Task instructions -> Transcribe the full listing below exactly.

** Supplied information follows **

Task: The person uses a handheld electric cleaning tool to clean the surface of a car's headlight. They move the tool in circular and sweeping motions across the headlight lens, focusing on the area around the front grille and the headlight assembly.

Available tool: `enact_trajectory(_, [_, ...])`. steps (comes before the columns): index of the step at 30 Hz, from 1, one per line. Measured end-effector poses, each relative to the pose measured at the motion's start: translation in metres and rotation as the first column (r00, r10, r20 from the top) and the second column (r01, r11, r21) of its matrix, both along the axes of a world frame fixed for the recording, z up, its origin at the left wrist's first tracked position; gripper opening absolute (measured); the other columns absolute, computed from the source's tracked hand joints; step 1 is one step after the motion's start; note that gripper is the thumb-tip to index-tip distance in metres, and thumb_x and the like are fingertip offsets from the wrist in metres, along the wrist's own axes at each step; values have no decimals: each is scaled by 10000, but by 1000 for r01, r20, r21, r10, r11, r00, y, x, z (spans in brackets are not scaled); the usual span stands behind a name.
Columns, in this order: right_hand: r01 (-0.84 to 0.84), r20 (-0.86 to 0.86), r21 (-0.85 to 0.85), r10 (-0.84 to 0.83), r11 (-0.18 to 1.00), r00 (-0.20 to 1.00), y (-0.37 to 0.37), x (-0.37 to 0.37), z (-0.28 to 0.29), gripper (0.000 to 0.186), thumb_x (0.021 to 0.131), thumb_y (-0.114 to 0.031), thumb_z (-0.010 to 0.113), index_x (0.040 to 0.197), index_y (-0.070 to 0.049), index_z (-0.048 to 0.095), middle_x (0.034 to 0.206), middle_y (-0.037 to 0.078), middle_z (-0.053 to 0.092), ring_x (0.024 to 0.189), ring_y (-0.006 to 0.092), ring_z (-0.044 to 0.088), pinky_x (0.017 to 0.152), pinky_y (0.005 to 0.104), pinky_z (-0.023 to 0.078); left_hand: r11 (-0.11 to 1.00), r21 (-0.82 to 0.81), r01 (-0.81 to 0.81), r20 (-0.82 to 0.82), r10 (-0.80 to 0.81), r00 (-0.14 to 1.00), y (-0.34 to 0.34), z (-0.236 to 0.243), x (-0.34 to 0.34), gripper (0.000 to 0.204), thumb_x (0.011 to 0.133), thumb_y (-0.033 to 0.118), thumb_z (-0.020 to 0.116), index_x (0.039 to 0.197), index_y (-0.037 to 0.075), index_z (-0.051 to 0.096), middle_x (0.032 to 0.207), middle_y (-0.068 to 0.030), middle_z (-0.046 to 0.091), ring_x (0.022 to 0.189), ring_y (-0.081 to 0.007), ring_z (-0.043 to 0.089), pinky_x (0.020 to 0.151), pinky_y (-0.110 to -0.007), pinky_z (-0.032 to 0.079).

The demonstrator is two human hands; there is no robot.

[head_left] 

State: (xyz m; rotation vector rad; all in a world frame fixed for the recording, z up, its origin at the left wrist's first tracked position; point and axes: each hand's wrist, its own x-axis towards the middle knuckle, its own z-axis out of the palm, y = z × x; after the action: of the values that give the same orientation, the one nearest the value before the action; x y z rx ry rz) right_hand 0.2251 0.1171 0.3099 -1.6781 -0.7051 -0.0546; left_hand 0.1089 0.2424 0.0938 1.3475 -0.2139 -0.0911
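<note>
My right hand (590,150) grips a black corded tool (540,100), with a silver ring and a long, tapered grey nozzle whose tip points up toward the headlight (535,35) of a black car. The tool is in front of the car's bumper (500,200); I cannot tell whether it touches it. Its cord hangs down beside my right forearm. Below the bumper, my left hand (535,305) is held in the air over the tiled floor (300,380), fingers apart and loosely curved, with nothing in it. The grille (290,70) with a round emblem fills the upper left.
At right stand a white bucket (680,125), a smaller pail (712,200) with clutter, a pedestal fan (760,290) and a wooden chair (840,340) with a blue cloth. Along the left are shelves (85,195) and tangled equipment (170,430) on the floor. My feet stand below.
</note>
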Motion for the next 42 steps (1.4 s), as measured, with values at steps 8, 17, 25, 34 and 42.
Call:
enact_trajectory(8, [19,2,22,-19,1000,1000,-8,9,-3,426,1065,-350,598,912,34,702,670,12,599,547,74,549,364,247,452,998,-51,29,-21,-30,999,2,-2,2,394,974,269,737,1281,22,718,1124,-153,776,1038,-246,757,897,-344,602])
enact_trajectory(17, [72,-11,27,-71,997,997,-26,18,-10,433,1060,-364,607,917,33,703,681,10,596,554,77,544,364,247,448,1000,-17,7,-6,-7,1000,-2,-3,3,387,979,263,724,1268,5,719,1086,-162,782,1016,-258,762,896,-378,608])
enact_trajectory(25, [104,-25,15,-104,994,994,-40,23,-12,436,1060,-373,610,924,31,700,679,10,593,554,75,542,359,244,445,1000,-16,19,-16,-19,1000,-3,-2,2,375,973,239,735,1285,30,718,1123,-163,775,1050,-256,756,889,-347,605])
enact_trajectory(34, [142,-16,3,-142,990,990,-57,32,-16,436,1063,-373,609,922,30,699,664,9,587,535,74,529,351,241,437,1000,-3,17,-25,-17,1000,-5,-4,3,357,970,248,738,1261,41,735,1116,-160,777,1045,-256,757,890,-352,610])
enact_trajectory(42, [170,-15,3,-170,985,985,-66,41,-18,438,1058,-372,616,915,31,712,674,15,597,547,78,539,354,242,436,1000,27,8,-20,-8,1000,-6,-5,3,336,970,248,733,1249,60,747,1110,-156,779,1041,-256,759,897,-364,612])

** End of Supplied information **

Output of the task ->
Task: The person uses a handheld electric cleaning tool to clean the surface of a car's headlight. They move the tool in circular and sweeping motions across the headlight lens, focusing on the area around the front grille and the headlight assembly.

Available tool: `enact_trajectory(_, [_, ...])`. steps (comes before the columns): index of the step at 30 Hz, from 1, one per line. Measured end-effector poses, each relative to the pose measured at the motion's start: translation in metres and rotation as the first column (r00, r10, r20 from the top) and the second column (r01, r11, r21) of its matrix, both along the axes of a world frame fixed for the recording, z up, its origin at the left wrist's first tracked position; gripper opening absolute (measured); the other columns absolute, computed from the source's tracked hand joints; step 1 is one step after the motion's start; note that gripper is the thumb-tip to index-tip distance in metres, and thumb_x and the like are fingertip offsets from the wrist in metres, along the wrist's own axes at each step; values have no decimals: each is scaled by 10000, but by 1000 for r01, r20, r21, r10, r11, r00, y, x, z (spans in brackets are not scaled); the usual span stands behind a name.
Columns, in this order: right_hand: r01 (-0.84 to 0.84), r20 (-0.86 to 0.86), r21 (-0.85 to 0.85), r10 (-0.84 to 0.83), r11 (-0.18 to 1.00), r00 (-0.20 to 1.00), y (-0.37 to 0.37), x (-0.37 to 0.37), z (-0.28 to 0.29), gripper (0.000 to 0.186), thumb_x (0.021 to 0.131), thumb_y (-0.114 to 0.031), thumb_z (-0.010 to 0.113), index_x (0.040 to 0.197), index_y (-0.070 to 0.049), index_z (-0.048 to 0.095), middle_x (0.034 to 0.206), middle_y (-0.037 to 0.078), middle_z (-0.053 to 0.092), ring_x (0.024 to 0.189), ring_y (-0.006 to 0.092), ring_z (-0.044 to 0.088), pinky_x (0.017 to 0.152), pinky_y (0.005 to 0.104), pinky_z (-0.023 to 0.078); left_hand: r11 (-0.11 to 1.00), r21 (-0.82 to 0.81), r01 (-0.81 to 0.81), r20 (-0.82 to 0.82), r10 (-0.80 to 0.81), r00 (-0.14 to 1.00), y (-0.34 to 0.34), z (-0.236 to 0.243), x (-0.34 to 0.34), gripper (0.000 to 0.204), thumb_x (0.011 to 0.133), thumb_y (-0.033 to 0.118), thumb_z (-0.020 to 0.116), index_x (0.039 to 0.197), index_y (-0.037 to 0.075), index_z (-0.051 to 0.096), middle_x (0.032 to 0.207), middle_y (-0.068 to 0.030), middle_z (-0.046 to 0.091), ring_x (0.022 to 0.189), ring_y (-0.081 to 0.007), ring_z (-0.043 to 0.089), pinky_x (0.020 to 0.151), pinky_y (-0.110 to -0.007), pinky_z (-0.032 to 0.079).

The demonstrator is two human hands; there is no robot.

[head_left] 

State: (xyz m; rotation vector rad; all in a world frame fixed for the recording, z up, its origin at the left wrist's first tracked position; point and axes: each hand's wrist, its own x-axis towards the middle knuckle, its own z-axis out of the palm, y = z × x; after the action: of the values that give the same orientation, the one nearest the value before the action; x y z rx ry rz) right_hand 0.2251 0.1171 0.3099 -1.6781 -0.7051 -0.0546; left_hand 0.1089 0.2424 0.0938 1.3475 -0.2139 -0.0911
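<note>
My right hand (590,150) grips a black corded tool (540,100), with a silver ring and a long, tapered grey nozzle whose tip points up toward the headlight (535,35) of a black car. The tool is in front of the car's bumper (500,200); I cannot tell whether it touches it. Its cord hangs down beside my right forearm. Below the bumper, my left hand (535,305) is held in the air over the tiled floor (300,380), fingers apart and loosely curved, with nothing in it. The grille (290,70) with a round emblem fills the upper left.
At right stand a white bucket (680,125), a smaller pail (712,200) with clutter, a pedestal fan (760,290) and a wooden chair (840,340) with a blue cloth. Along the left are shelves (85,195) and tangled equipment (170,430) on the floor. My feet stand below.
</note>
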Motion for the next 42 steps (1.4 s), as measured, with values at steps 8, 17, 25, 34 and 42.
Call:
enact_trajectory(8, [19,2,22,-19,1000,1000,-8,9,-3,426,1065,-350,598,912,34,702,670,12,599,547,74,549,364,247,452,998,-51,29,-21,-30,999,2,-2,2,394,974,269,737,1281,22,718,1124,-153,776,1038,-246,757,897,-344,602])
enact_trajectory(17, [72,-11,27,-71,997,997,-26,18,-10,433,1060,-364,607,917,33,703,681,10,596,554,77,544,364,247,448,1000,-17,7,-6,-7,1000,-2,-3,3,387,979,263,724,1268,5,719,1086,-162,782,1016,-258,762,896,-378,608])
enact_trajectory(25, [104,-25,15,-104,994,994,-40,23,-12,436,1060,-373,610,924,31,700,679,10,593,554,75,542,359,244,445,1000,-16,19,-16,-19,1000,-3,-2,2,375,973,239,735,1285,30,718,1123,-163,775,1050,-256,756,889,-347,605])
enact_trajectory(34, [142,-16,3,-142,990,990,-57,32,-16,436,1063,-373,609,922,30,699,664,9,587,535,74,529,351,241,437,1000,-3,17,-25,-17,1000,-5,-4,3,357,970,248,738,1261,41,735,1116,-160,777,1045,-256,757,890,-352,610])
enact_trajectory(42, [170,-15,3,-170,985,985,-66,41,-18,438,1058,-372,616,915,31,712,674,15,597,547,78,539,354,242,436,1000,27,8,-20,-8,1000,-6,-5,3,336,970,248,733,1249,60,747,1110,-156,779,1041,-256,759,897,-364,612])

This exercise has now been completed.